In the span of one week alone that month, Trump, then still president-elect, denounced General Motors Co. and Toyota Motor Corp. for making cars in Mexico, heaped praise on Fiat Chrysler Automobiles NV and Ford Motor Co. for hiring in the U.S. and suggested a congressional probe be launched into NBC, a subsidiary of Comcast Corp. It felt non-stop and a bit chaotic and managed to generate a brand new, albeit selective, source of volatility in the market. (The stocks in question often fell after Trump’s prodding, only to rebound shortly thereafter.)

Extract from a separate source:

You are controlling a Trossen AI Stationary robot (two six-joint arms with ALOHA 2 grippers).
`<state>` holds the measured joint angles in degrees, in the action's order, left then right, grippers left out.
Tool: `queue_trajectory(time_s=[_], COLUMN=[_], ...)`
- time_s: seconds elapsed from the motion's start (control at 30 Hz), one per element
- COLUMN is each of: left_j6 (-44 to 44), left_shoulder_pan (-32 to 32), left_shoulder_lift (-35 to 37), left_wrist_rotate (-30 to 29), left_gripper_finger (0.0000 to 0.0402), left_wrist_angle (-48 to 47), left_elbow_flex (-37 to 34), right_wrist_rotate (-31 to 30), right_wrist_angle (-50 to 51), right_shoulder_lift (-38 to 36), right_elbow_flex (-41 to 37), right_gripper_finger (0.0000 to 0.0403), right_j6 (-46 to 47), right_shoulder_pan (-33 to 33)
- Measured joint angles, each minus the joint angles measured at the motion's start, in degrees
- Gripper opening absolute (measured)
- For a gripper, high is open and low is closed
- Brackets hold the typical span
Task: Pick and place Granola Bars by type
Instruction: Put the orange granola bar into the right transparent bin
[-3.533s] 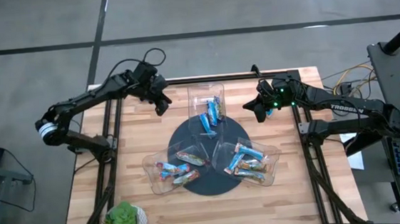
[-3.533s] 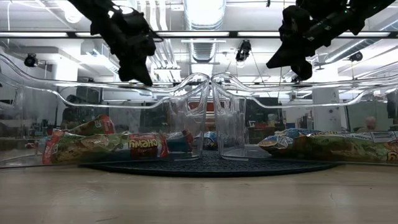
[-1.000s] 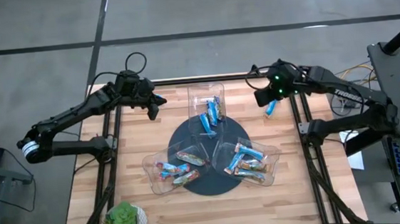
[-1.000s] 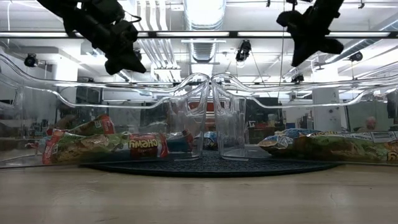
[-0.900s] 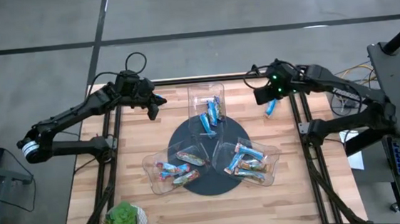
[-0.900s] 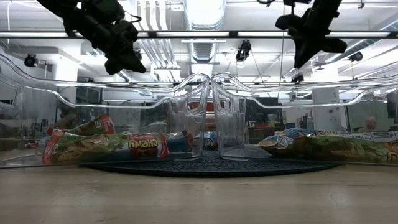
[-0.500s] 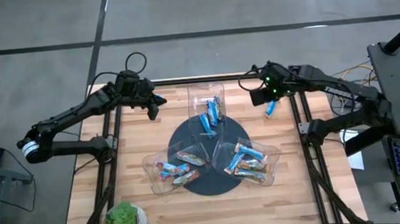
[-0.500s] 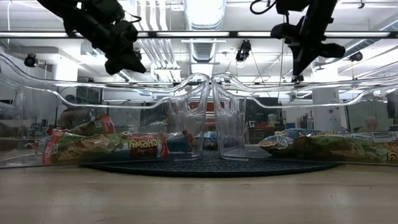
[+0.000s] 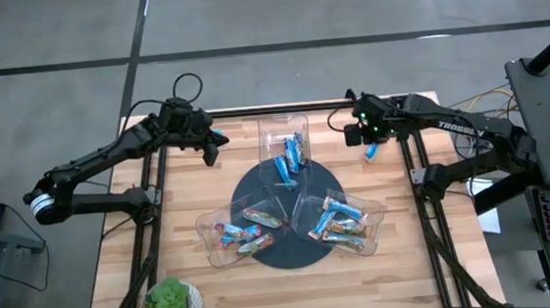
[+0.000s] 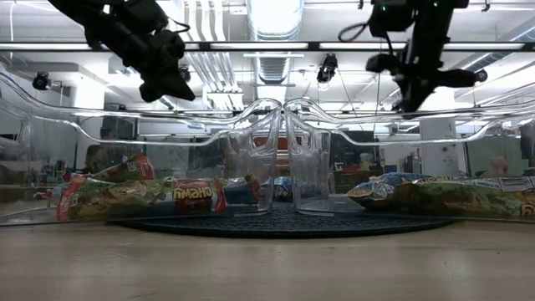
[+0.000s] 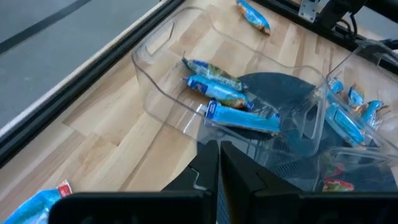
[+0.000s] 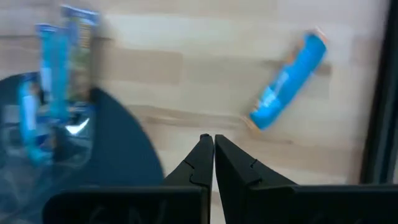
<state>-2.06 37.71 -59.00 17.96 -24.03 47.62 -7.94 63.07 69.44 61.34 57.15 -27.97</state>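
Light wooden worktop [image 9: 411,261], dark round mat [image 9: 258,187] at its centre, loose blue granola bar [image 9: 372,148] near the right edge, small potted plant [image 9: 172,302] at one corner

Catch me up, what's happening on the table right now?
Granola bars are being sorted into three clear trays on a dark round mat. Most bars already lie in the trays. Both grippers are shut and empty. The right gripper hangs above a loose blue bar lying on the wood near the table's far right side. The left gripper hovers at the far left, where another blue bar lies on the wood. Neither loose bar is gripped yet.
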Motion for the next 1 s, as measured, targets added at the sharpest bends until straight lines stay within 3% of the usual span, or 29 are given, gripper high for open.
queue_trajectory(time_s=[0.3, 0.77, 1.0], left_j6=[-1.2, -1.3, -1.5], left_shoulder_pan=[0.0, 0.0, 0.0], left_shoulder_lift=[0.0, 0.0, 0.0], left_wrist_rotate=[0.0, 0.0, 0.0], left_gripper_finger=[0.0, 0.0, 0.0], left_wrist_angle=[0.1, 0.0, 0.0], left_elbow_flex=[-1.1, -1.1, -1.1], right_wrist_rotate=[0.3, -2.8, -5.9], right_wrist_angle=[0.7, -1.5, -12.2], right_shoulder_lift=[-0.4, -0.3, -0.3], right_elbow_flex=[-7.3, -13.1, -18.1], right_gripper_finger=[0.0027, 0.0209, 0.0254], right_j6=[10.8, 20.7, 21.7], right_shoulder_pan=[-0.2, -5.2, -6.8])
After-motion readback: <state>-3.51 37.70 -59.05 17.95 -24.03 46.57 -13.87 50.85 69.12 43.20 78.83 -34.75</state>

And then the tweeting -- or at least that kind of tweeting -- came to an abrupt halt. It’s not clear what triggered the change of tack but the drop-off is stark: No single month since has produced even half the number of Trump tweets that called out companies by name, according to data compiled by Bloomberg.
That’s not to say that traders can tune out his tweeting. He’s still capable of rattling a stock. Like the time just a couple of weeks ago when he fired off a missive warning that fines and penalties against Wells Fargo “will not be dropped” and could even be “substantially increased.” The bank’s share price slumped 0.6 percent in less than two minutes.